Apply the 37% rule to search decisions — explore and reject the first third, then commit to the first option that beats the best explored
When hiring or making other search-based decisions from a known pool size, spend the first 37% of candidates or options in pure exploration (reject all, calibrate threshold), then commit to the next candidate that exceeds the best seen in the exploration phase.
Why This Is a Rule
The optimal stopping problem (also called the secretary problem) has a mathematically proven solution: when selecting from a pool of candidates evaluated sequentially, the strategy that maximizes the probability of selecting the best candidate is to reject the first 37% (1/e) unconditionally, then accept the next candidate who exceeds all previously seen candidates.
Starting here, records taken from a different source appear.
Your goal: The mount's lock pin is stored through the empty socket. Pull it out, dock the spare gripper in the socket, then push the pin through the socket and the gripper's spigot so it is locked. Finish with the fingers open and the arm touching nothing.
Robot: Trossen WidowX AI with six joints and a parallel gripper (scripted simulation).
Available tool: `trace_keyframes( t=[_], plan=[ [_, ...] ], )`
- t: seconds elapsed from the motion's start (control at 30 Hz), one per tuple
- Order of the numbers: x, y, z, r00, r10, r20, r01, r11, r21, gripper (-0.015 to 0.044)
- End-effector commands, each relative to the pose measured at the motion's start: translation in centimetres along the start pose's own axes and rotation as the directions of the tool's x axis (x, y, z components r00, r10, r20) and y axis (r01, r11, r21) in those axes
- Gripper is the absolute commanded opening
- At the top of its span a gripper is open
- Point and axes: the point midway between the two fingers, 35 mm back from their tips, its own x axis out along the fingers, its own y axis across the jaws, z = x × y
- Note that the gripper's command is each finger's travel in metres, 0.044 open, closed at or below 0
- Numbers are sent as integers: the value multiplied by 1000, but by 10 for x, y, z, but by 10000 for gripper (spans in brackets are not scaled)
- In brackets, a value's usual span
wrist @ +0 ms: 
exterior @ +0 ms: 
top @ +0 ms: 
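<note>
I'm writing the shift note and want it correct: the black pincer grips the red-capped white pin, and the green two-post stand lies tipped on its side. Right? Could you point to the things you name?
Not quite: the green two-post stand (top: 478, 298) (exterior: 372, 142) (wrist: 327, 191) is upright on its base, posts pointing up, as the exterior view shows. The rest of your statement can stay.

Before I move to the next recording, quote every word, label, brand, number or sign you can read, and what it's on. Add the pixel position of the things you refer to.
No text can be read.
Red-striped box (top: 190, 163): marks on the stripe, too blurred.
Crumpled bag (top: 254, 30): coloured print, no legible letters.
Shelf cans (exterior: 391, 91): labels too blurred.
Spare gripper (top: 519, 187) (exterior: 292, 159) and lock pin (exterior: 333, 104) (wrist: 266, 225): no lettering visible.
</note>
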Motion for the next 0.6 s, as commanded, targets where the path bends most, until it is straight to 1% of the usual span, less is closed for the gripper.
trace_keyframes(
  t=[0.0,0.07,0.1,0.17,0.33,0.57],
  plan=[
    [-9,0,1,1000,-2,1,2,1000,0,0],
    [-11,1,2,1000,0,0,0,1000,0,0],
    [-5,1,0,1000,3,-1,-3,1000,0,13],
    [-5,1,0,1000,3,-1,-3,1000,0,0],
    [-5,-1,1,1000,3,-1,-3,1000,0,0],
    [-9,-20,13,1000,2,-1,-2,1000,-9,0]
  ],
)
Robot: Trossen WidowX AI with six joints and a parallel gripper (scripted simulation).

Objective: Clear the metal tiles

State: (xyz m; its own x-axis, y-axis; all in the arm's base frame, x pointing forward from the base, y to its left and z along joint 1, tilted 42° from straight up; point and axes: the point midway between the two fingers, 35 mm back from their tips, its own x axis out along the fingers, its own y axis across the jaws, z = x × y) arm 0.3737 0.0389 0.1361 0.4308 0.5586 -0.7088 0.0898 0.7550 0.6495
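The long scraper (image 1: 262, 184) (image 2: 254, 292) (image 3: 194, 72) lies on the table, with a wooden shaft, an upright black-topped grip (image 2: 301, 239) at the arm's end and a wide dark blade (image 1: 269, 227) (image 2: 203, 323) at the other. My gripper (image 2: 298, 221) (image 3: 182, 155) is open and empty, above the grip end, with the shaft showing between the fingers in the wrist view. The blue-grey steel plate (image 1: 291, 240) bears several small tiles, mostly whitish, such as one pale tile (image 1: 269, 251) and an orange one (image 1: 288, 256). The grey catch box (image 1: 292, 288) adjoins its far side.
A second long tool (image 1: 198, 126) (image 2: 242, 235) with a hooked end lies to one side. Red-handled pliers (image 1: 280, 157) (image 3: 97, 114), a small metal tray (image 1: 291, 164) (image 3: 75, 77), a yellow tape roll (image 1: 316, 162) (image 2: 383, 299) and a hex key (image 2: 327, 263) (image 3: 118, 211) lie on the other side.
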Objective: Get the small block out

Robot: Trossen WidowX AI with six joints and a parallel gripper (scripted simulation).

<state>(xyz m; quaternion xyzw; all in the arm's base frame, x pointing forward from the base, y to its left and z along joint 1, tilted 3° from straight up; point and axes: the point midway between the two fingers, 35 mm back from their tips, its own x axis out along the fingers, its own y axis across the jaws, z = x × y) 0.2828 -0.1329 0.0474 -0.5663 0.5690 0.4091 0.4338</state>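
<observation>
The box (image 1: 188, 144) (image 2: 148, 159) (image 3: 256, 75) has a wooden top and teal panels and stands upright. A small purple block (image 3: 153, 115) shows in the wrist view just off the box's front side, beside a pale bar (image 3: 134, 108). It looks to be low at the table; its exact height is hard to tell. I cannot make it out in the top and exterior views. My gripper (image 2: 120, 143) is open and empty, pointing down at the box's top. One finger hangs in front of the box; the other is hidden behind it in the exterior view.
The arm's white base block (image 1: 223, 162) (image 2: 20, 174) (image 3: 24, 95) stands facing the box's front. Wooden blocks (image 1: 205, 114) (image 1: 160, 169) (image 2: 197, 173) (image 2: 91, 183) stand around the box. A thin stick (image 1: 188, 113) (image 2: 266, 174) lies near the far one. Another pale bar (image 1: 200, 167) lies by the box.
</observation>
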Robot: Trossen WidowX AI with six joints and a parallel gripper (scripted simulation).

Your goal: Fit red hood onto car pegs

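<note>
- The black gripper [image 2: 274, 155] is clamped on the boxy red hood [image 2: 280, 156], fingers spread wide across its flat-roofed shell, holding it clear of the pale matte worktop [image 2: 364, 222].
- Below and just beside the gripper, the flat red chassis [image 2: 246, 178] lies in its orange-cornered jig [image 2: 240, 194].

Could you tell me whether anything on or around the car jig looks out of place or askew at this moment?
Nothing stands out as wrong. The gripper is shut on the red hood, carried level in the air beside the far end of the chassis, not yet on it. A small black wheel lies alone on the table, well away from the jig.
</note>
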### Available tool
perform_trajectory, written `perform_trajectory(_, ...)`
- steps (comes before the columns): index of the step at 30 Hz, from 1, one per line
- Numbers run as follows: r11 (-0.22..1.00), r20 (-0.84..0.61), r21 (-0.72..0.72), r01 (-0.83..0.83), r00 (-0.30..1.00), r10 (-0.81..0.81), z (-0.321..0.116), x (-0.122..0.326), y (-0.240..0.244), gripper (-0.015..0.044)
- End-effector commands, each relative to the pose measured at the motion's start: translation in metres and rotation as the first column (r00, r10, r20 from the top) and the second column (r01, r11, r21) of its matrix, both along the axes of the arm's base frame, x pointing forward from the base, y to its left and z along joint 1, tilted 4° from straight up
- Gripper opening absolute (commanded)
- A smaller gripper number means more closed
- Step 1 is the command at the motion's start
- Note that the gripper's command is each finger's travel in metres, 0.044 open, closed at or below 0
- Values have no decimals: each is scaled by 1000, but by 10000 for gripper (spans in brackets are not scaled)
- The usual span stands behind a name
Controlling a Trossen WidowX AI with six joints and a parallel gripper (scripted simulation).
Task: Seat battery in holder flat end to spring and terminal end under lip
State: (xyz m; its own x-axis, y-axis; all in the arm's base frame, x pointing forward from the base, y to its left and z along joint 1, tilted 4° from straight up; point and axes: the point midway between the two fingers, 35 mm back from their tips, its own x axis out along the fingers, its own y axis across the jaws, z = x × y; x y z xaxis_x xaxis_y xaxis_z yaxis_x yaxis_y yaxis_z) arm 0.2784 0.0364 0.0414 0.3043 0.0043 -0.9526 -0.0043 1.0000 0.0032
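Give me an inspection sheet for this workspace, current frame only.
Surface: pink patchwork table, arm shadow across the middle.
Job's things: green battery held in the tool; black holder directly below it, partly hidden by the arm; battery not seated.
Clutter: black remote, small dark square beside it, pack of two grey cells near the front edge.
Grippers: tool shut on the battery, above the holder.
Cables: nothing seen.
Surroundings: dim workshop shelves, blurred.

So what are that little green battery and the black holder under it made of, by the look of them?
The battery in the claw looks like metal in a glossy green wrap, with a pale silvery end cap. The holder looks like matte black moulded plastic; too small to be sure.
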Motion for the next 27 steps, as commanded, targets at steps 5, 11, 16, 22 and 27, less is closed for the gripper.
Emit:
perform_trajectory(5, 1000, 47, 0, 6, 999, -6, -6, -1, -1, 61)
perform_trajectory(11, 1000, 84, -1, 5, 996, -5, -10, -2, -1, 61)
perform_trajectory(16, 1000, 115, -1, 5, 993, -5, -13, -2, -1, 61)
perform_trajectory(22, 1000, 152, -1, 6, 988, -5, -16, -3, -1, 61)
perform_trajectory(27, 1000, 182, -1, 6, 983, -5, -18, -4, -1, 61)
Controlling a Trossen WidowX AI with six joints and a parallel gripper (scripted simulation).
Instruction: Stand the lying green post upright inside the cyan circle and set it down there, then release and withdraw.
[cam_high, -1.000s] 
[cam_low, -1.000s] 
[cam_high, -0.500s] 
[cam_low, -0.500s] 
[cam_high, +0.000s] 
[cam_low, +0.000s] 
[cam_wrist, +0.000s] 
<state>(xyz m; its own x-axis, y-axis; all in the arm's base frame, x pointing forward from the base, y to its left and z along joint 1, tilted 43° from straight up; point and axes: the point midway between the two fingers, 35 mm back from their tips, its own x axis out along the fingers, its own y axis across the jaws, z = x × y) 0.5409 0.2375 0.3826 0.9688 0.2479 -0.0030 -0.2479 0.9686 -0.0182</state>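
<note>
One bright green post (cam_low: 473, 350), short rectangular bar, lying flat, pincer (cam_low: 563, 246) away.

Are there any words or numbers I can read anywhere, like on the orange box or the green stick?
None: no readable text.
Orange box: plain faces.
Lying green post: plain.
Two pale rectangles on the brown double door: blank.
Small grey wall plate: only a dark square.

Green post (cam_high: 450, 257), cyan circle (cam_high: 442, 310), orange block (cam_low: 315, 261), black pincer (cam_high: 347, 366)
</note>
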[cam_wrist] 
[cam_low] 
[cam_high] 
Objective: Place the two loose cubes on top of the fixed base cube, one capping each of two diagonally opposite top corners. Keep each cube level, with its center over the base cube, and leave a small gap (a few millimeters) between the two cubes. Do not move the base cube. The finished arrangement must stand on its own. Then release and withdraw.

This gives approximately a 37% chance of selecting the absolute best option — which, counterintuitively, is the highest achievable probability for this class of problems.
The exploration phase (first 37%) serves a pure calibration function: you're learning what "good" looks like without committing. Without this phase, you risk committing too early to a candidate who seems good only because you lack a comparison baseline. With it, you've seen enough of the distribution to know when a genuinely excellent option appears.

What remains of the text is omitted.